Multi-treatment Effect Estimation from Biomedical Data.

Several biomedical applications contain multiple treatments from which we want to estimate the causal effect on a given outcome. Most existing Causal Inference methods, however, focus on single treatments. In this work, we propose a neural network that adopts a multi-task learning approach to estimate the effect of multiple treatments. We validated M3E2 in three synthetic benchmark datasets that mimic biomedical datasets. Our analysis showed that our method makes more accurate estimations than existing baselines.

Heterogeneous Multi-Task Learning With Expert Diversity.

Predicting multiple heterogeneous biological and medical targets is a challenge for traditional deep learning models. In contrast to single-task learning, in which a separate model is trained for each target, multi-task learning (MTL) optimizes a single model to predict multiple related targets simultaneously. To address this challenge, we propose the Multi-gate Mixture-of-Experts with Exclusivity (MMoEEx). Our work aims to tackle the heterogeneous MTL setting, in which the same model optimizes multiple tasks with different characteristics. Such a scenario can overwhelm current MTL approaches due to the challenges in balancing shared and task-specific representations and the need to optimize tasks with competing optimization paths. Our method makes two key contributions: first, we introduce an approach to induce more diversity among experts, thus creating representations more suitable for highly imbalanced and heterogenous MTL learning; second, we adopt a two-step optimization (Finn et al., 2017 and Lee et al., 2020) approach to balancing the tasks at the gradient level. We validate our method on three MTL benchmark datasets, including UCI-Census-income dataset, Medical Information Mart for Intensive Care (MIMIC-III) and PubChem BioAssay (PCBA).

ParKCa: Causal Inference with Partially Known Causes.

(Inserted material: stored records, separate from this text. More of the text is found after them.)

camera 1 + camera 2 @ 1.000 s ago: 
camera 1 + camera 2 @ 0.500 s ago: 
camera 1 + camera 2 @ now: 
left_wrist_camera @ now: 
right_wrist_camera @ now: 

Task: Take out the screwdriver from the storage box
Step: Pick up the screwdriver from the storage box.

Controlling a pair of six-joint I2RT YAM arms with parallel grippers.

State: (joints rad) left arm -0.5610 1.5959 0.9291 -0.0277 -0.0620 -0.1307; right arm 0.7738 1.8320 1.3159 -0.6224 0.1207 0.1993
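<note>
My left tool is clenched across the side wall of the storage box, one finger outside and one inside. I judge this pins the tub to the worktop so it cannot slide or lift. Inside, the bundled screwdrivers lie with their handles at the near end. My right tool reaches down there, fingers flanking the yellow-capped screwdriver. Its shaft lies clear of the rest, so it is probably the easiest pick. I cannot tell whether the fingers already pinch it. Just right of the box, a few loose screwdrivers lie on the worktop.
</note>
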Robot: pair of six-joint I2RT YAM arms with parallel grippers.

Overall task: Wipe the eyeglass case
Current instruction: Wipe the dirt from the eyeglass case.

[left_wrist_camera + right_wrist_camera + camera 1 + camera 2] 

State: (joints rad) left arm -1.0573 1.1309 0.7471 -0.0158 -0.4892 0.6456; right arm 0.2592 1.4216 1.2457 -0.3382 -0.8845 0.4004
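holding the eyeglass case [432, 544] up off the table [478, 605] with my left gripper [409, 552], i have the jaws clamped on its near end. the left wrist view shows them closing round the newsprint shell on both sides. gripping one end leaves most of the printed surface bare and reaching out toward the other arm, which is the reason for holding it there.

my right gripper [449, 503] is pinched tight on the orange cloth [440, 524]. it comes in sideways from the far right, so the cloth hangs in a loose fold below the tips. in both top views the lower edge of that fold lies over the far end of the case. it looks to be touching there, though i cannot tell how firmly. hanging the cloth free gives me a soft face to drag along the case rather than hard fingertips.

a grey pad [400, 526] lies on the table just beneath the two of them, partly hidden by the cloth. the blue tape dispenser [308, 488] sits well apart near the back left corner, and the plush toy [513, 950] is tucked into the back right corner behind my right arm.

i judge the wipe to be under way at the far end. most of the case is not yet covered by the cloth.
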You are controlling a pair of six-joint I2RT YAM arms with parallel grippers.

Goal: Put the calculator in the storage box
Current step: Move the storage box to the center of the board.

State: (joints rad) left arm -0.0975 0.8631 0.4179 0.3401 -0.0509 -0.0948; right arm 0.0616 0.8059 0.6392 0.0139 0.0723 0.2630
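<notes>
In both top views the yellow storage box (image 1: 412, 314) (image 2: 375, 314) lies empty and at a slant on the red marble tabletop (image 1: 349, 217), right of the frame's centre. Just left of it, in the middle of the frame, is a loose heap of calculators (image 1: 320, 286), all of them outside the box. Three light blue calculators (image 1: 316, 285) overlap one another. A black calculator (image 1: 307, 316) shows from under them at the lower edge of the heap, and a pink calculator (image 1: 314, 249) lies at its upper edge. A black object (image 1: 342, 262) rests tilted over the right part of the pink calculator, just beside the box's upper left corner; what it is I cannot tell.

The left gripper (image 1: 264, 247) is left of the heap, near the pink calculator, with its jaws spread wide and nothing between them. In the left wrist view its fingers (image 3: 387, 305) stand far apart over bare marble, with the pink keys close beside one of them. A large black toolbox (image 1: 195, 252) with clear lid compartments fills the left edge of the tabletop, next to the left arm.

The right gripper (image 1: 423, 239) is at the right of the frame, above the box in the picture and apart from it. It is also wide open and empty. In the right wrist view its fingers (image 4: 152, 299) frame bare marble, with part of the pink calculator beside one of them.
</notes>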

Methods for causal inference from observational data are an alternative for scenarios where collecting counterfactual data or realizing a randomized experiment is not possible. Our proposed method ParKCA combines the results of several causal inference methods to learn new causes in applications with some known causes and many potential causes. We validate ParKCA in two Genome-wide association studies, one real-world and one simulated dataset. Our results show that ParKCA can infer more causes than existing methods.